Below are some entries; can you quote all of them exactly?
-----
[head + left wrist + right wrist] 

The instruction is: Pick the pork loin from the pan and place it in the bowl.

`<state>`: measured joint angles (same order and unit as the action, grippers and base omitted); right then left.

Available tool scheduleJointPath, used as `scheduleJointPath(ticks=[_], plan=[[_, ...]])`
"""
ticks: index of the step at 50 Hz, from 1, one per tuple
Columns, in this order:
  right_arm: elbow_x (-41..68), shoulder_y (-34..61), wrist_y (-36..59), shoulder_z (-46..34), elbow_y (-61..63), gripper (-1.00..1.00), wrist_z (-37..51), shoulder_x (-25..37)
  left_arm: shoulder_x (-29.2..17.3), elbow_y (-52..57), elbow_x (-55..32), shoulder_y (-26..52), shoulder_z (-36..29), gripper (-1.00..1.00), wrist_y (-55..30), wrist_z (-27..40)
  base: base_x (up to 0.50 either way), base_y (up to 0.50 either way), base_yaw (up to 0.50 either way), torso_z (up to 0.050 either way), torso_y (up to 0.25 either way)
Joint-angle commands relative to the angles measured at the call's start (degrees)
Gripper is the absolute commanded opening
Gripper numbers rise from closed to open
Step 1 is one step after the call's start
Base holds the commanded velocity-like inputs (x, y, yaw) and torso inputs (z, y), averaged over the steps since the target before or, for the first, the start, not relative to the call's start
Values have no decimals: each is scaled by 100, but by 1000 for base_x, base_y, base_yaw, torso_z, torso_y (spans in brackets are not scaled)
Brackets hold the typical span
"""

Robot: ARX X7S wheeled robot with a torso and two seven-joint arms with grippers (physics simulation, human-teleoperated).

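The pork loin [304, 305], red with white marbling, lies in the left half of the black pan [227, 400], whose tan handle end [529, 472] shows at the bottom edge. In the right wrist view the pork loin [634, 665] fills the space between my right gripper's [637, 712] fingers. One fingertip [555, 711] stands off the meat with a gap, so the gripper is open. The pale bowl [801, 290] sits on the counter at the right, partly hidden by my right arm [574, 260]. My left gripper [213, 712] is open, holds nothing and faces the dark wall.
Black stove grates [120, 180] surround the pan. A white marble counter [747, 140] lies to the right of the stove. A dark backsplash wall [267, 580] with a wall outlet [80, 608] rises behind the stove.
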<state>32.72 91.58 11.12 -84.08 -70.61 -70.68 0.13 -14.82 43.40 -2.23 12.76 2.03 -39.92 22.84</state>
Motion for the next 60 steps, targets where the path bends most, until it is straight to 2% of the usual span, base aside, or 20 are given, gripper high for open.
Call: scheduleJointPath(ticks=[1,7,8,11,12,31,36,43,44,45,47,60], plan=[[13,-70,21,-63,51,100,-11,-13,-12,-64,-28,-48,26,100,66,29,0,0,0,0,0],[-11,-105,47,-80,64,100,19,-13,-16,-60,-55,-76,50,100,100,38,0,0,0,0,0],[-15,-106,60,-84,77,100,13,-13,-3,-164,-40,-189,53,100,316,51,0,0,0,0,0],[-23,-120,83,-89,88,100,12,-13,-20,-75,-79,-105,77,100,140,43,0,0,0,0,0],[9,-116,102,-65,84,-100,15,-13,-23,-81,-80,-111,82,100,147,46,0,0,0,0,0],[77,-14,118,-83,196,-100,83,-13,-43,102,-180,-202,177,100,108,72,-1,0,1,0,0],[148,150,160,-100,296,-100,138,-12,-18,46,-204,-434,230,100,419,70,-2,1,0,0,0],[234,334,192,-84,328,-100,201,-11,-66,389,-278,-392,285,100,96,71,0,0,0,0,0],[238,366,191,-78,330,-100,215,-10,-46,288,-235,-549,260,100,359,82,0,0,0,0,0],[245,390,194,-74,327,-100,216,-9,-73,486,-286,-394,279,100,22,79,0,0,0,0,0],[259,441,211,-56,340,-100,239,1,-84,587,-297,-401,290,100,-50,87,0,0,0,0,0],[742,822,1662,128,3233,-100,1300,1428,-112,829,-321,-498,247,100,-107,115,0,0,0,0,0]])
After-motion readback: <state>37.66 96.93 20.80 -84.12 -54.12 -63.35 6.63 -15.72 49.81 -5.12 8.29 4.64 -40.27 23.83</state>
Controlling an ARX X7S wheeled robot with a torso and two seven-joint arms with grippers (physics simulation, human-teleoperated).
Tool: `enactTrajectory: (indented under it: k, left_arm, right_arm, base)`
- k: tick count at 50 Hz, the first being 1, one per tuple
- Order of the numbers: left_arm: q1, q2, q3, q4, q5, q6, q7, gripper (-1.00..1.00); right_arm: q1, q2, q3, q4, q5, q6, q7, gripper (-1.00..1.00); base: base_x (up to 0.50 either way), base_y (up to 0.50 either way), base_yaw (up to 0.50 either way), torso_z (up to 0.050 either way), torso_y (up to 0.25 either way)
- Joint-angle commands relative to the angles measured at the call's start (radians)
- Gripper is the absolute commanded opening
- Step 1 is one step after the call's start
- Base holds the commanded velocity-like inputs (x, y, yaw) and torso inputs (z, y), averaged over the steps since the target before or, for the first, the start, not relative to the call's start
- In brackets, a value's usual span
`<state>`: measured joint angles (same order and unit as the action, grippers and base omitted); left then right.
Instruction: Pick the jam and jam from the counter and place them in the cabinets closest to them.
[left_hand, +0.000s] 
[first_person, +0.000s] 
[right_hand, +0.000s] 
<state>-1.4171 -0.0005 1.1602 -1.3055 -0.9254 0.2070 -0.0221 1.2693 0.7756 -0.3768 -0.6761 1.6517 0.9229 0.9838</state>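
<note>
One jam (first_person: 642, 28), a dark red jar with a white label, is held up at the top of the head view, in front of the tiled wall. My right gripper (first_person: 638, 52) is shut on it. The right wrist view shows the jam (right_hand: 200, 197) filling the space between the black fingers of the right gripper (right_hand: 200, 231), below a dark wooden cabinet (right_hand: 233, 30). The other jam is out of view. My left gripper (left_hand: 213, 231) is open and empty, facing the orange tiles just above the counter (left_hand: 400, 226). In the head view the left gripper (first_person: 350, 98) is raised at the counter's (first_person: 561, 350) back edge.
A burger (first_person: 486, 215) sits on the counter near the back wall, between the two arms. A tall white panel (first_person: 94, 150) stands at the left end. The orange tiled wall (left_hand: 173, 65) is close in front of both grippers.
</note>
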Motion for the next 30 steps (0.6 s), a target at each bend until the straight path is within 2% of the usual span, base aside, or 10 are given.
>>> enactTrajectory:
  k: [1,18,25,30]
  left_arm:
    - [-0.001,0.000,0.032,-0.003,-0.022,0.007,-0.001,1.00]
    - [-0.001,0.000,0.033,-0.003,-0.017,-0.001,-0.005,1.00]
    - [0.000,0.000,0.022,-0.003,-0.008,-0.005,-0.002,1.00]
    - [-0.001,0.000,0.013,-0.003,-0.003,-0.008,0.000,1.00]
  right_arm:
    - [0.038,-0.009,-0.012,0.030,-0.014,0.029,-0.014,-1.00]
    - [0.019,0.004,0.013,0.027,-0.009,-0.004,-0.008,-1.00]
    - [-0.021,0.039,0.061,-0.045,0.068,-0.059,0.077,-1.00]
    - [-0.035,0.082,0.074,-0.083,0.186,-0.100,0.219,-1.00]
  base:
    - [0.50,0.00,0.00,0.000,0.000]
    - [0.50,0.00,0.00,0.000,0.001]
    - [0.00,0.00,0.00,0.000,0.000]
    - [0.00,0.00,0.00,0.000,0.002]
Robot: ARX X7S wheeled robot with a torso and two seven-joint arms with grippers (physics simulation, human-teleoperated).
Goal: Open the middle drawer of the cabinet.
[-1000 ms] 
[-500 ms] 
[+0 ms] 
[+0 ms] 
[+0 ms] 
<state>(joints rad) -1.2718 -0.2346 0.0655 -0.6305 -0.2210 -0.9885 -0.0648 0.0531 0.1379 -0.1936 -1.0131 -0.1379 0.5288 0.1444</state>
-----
## TASK SOLUTION:
[head + left wrist + right wrist] 

The instruction is: Pick the pork loin from the pan and place it in the bowl.

`<state>`: measured joint angles (same order and unit as the action, grippers and base omitted); right then left.

Available tool scheduleJointPath, used as `scheduleJointPath(ticks=[_], plan=[[_, ...]])`
"""
ticks: index of the step at 50 Hz, from 1, one per tuple
Columns, in this order:
  right_arm: elbow_x (-41..68), shoulder_y (-34..61), wrist_y (-36..59), shoulder_z (-46..34), elbow_y (-61..63), gripper (-1.00..1.00), wrist_z (-37..51), shoulder_x (-25..37)
  left_arm: shoulder_x (-29.2..17.3), elbow_y (-52..57), elbow_x (-55..32), shoulder_y (-26..52), shoulder_z (-36..29), gripper (-1.00..1.00), wrist_y (-55..30), wrist_z (-27..40)
  base: base_x (up to 0.50 either way), base_y (up to 0.50 either way), base_yaw (up to 0.50 either way), torso_z (up to 0.050 either way), torso_y (up to 0.25 either way)
Joint-angle commands relative to the angles measured at the call's start (degrees)
Gripper is the absolute commanded opening
Gripper numbers rise from closed to open
Step 1 is one step after the call's start
Base holds the commanded velocity-like inputs (x, y, yaw) and torso inputs (z, y), averaged over the steps since the target before or, for the first, the start, not relative to the call's start
Values have no decimals: each is scaled by 100, but by 1000 for base_x, base_y, base_yaw, torso_z, torso_y (spans in brackets are not scaled)
Brackets hold the typical span
"""

Robot: ARX X7S wheeled robot with a torso and two seven-joint arms with grippers (physics simulation, human-teleoperated).

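The pork loin [304, 305], red with white marbling, lies in the left half of the black pan [227, 400], whose tan handle end [529, 472] shows at the bottom edge. In the right wrist view the pork loin [634, 665] fills the space between my right gripper's [637, 712] fingers. One fingertip [555, 711] stands off the meat with a gap, so the gripper is open. The pale bowl [801, 290] sits on the counter at the right, partly hidden by my right arm [574, 260]. My left gripper [213, 712] is open, holds nothing and faces the dark wall.
Black stove grates [120, 180] surround the pan. A white marble counter [747, 140] lies to the right of the stove. A dark backsplash wall [267, 580] with a wall outlet [80, 608] rises behind the stove.
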<state>32.72 91.58 11.12 -84.08 -70.61 -70.68 0.13 -14.82 43.40 -2.23 12.76 2.03 -39.92 22.84</state>
Motion for the next 60 steps, targets where the path bends most, until it is straight to 2% of the usual span, base aside, or 20 are given, gripper high for open.
Call: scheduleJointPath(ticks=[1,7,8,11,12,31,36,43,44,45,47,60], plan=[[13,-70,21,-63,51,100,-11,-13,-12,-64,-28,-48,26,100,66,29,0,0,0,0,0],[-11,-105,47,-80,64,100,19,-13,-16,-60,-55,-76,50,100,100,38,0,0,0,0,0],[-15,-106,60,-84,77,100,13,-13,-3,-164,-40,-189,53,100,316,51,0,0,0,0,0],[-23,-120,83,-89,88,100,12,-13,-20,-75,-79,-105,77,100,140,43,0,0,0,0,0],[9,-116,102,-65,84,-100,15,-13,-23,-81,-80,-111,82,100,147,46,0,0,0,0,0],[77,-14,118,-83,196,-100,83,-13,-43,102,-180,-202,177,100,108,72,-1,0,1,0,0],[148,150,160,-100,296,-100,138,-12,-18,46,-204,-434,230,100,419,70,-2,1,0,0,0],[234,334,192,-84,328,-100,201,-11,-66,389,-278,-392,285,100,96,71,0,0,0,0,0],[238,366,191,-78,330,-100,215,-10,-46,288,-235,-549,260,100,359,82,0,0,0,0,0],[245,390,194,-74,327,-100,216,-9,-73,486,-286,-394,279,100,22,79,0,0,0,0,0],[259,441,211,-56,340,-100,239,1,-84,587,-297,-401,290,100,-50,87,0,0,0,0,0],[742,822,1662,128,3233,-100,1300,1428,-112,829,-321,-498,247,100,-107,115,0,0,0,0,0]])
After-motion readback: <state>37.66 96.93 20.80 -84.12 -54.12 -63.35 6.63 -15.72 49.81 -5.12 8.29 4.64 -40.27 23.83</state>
Controlling an ARX X7S wheeled robot with a torso and two seven-joint arms with grippers (physics simulation, human-teleoperated).
Tool: `enactTrajectory: (indented under it: k, left_arm, right_arm, base)`
- k: tick count at 50 Hz, the first being 1, one per tuple
- Order of the numbers: left_arm: q1, q2, q3, q4, q5, q6, q7, gripper (-1.00..1.00); right_arm: q1, q2, q3, q4, q5, q6, q7, gripper (-1.00..1.00); base: base_x (up to 0.50 either way), base_y (up to 0.50 either way), base_yaw (up to 0.50 either way), torso_z (up to 0.050 either way), torso_y (up to 0.25 either way)
- Joint-angle commands relative to the angles measured at the call's start (radians)
- Gripper is the absolute commanded opening
- Step 1 is one step after the call's start
- Base holds the commanded velocity-like inputs (x, y, yaw) and torso inputs (z, y), averaged over the steps since the target before or, for the first, the start, not relative to the call's start
- In brackets, a value's usual span
`<state>`: measured joint angles (same order and unit as the action, grippers and base omitted); left then right.
Instruction: Pick the jam and jam from the counter and place them in the cabinets closest to them.
[left_hand, +0.000s] 
[first_person, +0.000s] 
[right_hand, +0.000s] 
<state>-1.4171 -0.0005 1.1602 -1.3055 -0.9254 0.2070 -0.0221 1.2693 0.7756 -0.3768 -0.6761 1.6517 0.9229 0.9838</state>
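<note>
One jam (first_person: 642, 28), a dark red jar with a white label, is held up at the top of the head view, in front of the tiled wall. My right gripper (first_person: 638, 52) is shut on it. The right wrist view shows the jam (right_hand: 200, 197) filling the space between the black fingers of the right gripper (right_hand: 200, 231), below a dark wooden cabinet (right_hand: 233, 30). The other jam is out of view. My left gripper (left_hand: 213, 231) is open and empty, facing the orange tiles just above the counter (left_hand: 400, 226). In the head view the left gripper (first_person: 350, 98) is raised at the counter's (first_person: 561, 350) back edge.
A burger (first_person: 486, 215) sits on the counter near the back wall, between the two arms. A tall white panel (first_person: 94, 150) stands at the left end. The orange tiled wall (left_hand: 173, 65) is close in front of both grippers.
</note>
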Motion for the next 30 steps (0.6 s), a target at each bend until the straight path is within 2% of the usual span, base aside, or 10 are given.
>>> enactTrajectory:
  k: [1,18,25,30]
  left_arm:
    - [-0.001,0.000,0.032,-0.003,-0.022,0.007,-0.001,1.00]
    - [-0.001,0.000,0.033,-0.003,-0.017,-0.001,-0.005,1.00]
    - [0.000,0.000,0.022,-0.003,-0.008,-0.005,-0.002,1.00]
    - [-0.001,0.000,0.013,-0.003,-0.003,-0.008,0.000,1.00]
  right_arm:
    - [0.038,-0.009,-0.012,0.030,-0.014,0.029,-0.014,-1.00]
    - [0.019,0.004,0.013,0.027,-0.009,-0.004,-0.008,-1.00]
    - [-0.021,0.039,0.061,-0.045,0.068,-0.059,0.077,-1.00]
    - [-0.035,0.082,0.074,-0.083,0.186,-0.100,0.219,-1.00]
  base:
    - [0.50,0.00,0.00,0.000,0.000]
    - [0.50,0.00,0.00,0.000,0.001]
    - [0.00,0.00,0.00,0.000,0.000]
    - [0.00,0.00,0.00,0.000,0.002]
Robot: ARX X7S wheeled robot with a torso and two seven-joint arms with grippers (physics simulation, human-teleoperated).
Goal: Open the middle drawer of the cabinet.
[-1000 ms] 
[-500 ms] 
[+0 ms] 
[+0 ms] 
[+0 ms] 
<state>(joints rad) -1.2718 -0.2346 0.0655 -0.6305 -0.2210 -0.9885 -0.0648 0.0531 0.1379 -0.1936 -1.0131 -0.1379 0.5288 0.1444</state>

What the answer needed to say has been said.